Understanding the Jargon: Electrocardiograms (ECGs)

The ECG (electrocardiogram) is a widely used test that records the heart’s electrical activity. The ECG provides important information about the heart’s rhythm, and it can also help diagnose other heart problems.

The heartbeat is regulated by electrical impulses that tell the heart muscle cells when to contract. The way in which these electrical impulses spread through the heart muscle determines the way in which the heart muscle contracts. This is known as the heart rhythm. As electrical impulses spread through the heart, the accompanying changes in electrical voltage can be measured by electrodes attached to the skin – the electrocardiogram.

The ECG is a simple test that usually takes 5-10 minutes to administer, and it does not involve the use of needles or x-rays. Ten stickers (‘electrodes’) are attached to the skin in specific places – one on each limb and six on the chest wall, overlying the heart. These electrodes are connected to an ECG machine by electrical cables, and a 10-second recording of the heart’s electrical activity is then made.

The ten electrodes attached to the skin are used by the ECG machine to create twelve ‘leads’, which view the heart’s electrical activity from different angles; this is reflected in the above example, which displays three separate lines at the top and a longer, single-lead ‘rhythm strip’ in the bottom line.

As electrical impulses spread through the heart muscle, different ‘waves’ and ‘complexes’ are recorded by the ECG. This ECG shows a single beat of sinus rhythm – the normal heart rhythm. The first event is the ‘P wave’, which occurs as the electrical impulse spreads through the top chambers of the heart, the atria. The electrical pathway connecting the atria and the heart’s main pumping chambers (the ventricles) is very small, and it conducts electrical impulses relatively slowly, resulting in the flat line after the P wave. The electrical impulse then spreads very rapidly through the ventricles, resulting in the ‘QRS complex’. The electrical changes then return to their resting state as the heart relaxes and refills with blood for the next beat. This results in the ‘T wave’.

The PR interval is measured from the start of the P wave to the onset of the QRS complex, and it reflects the time taken for electrical impulses to conduct from the atria to the ventricles. A short PR interval may be seen in a condition known as Wolff-Parkinson-White syndrome, where there is an extra electrical connection between the atria and ventricles. A long PR interval is described as first-degree atrioventricular block (also known as first-degree heart block).

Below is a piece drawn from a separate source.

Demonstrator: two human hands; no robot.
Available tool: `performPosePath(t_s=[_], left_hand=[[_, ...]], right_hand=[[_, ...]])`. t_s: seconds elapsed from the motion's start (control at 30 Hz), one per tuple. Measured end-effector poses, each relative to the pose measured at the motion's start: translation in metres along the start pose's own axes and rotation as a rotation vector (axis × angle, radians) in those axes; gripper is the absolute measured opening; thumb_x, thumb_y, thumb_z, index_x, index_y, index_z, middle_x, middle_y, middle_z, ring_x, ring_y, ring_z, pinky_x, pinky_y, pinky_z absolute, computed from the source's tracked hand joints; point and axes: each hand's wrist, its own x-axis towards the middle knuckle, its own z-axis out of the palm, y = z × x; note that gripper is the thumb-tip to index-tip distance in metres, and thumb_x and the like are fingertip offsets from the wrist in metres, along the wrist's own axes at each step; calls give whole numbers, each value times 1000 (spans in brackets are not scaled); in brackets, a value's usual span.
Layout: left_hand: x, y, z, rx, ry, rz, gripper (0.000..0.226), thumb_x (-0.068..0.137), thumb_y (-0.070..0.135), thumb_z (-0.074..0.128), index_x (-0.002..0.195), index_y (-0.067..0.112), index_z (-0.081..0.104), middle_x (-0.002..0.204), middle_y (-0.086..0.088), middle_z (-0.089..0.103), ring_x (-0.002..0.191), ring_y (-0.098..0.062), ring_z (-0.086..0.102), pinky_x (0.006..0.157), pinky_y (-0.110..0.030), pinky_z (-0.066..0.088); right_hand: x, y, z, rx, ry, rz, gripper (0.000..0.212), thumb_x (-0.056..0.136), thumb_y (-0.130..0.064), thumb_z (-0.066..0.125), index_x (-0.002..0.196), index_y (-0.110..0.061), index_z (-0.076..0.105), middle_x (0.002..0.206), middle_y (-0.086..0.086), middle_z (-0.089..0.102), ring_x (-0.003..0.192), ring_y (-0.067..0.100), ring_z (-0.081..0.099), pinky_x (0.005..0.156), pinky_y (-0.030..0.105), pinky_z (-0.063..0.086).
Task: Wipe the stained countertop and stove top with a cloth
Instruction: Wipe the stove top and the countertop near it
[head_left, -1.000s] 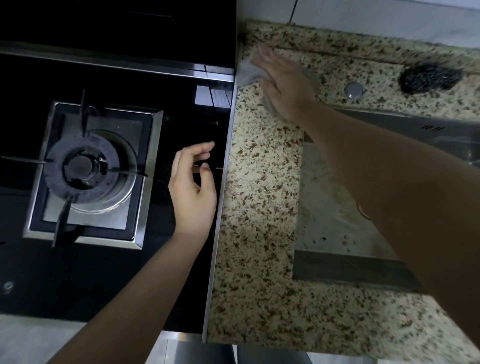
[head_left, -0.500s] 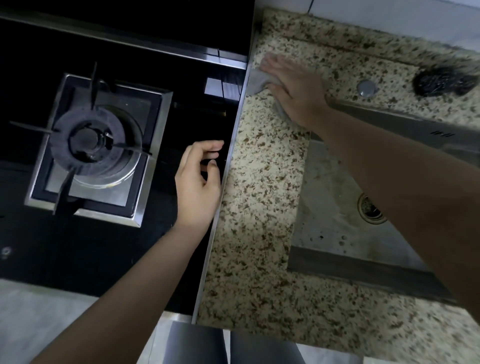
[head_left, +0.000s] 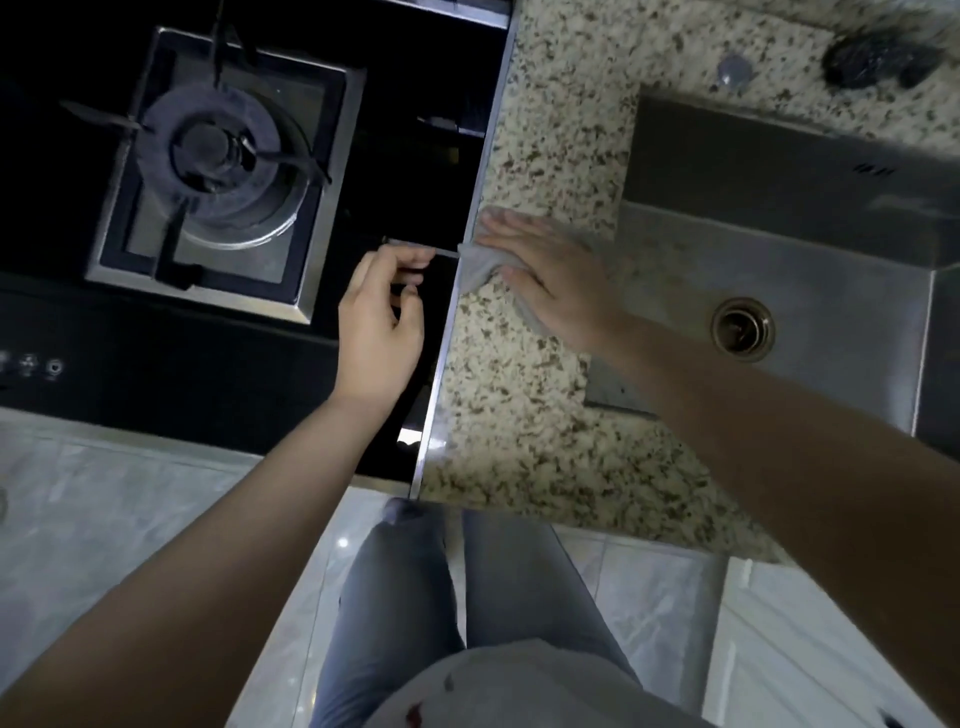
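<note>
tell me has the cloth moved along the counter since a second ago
Yes. The cloth under the right hand slid toward the counter's front edge, from the back corner to level with the sink.

The counter (head_left: 524, 405) is speckled granite-look stone with a smooth finish. The stove top (head_left: 405, 130) is glossy black glass, edged by a bright metal strip (head_left: 441, 358). The burner (head_left: 218, 150) is dark matt metal in a brushed steel tray. The sink (head_left: 810, 291) is brushed stainless steel. The cloth (head_left: 475, 267) is soft grey fabric.
</note>
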Motion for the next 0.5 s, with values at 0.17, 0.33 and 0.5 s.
performPosePath(t_s=[0.17,0.33,0.5], left_hand=[[-39,-11,-23,-23,-34,27,40,89,-11,43,119,6,64,116,-9,63,101,-11,63,93,-18,49],[-82,-21,-45,-55,-78,57,41,89,-10,43,120,7,64,117,-8,63,102,-11,64,94,-18,50],[-122,-30,-62,-69,-116,69,43,88,-11,43,120,8,64,117,-8,63,103,-13,65,95,-21,51]], right_hand=[[-48,-43,36,45,42,48,40,109,-16,44,146,-11,56,158,5,46,152,18,34,127,28,18],[-88,-87,73,71,141,131,39,107,-14,46,144,-11,59,156,5,49,149,11,35,124,19,15],[-128,-124,106,81,194,178,39,106,-14,48,142,-12,61,156,2,50,149,14,37,126,26,19]])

The QRS complex is usually narrow, because the electrical impulse spreads rapidly through the ventricles via specialised tissue known as the conduction system: the His bundle, which then divides into the right and left bundle branches. If the electrical impulse cannot conduct down one or other of the bundle branches, the impulse takes longer to spread through the ventricle on the affected side, resulting in a prolonged QRS complex with a characteristic pattern described as either right or left bundle branch block. Fast heartbeats (tachycardias) may be described as either narrow-complex or broad-complex, depending on the width of the QRS complex during the tachycardia. Narrow-complex tachycardias arise from the atria, whereas broad-complex tachycardias may arise from either the atria or ventricles.

The T wave occurs as the ventricles return to their resting state in preparation for the next heartbeat. Abnormalities of the T wave are seen in many heart conditions. The QT interval is measured from the start of the QRS complex to the end of the T wave. The QT interval is dependent upon the heart rate, and so a ‘correction’ that takes account of the heart rate is usually applied to the measurement in order to provide the Corrected QT interval (‘QTc’). A prolonged QT interval may be associated with a abnormal heart rhythms that arise from the ventricles.

In certain situations, it is helpful to be able to monitor the ECG over an extended period. There are several ways to do this. An ambulatory ECG monitor (Holter monitor) is a portable monitor that attaches to the skin via sticky electrodes that record the ECG continuously, for periods ranging from 24 hours to two weeks. This is supplied with a symptom diary in which the date, time and nature of any symptoms occurring during the recording are entered. The symptom diary is extremely important, as it allows us to see exactly what is happening to the heart rhythm at the time that these symptoms occur. It is helpful to enter ‘no symptoms’ in the diary if none occurred whilst the monitor was being used, because many people have disturbed heart rhythms during ambulatory ECG monitoring, and many heart rhythm disturbances require treatment only if they are causing symptoms.

When symptoms that indicate a possible heart rhythm disturbance occur only infrequently, options for recording an ECG whilst these symptoms appear include the use of devices such as Kardia, which enables ECG recordings via Smartphones and tablets, or the Apple Watch. The Implantable Loop Recorder (ILR) is a small, battery-powered ECG that is implanted under the skin over the chest wall and records the heart rhythm continuously for up to three years. The ILR automatically stores ECG recordings of abnormal heart rhythms, and it also stores ECG recordings if the accompanying activator device is used when symptoms occur. The ILR can be monitored remotely by the hospital.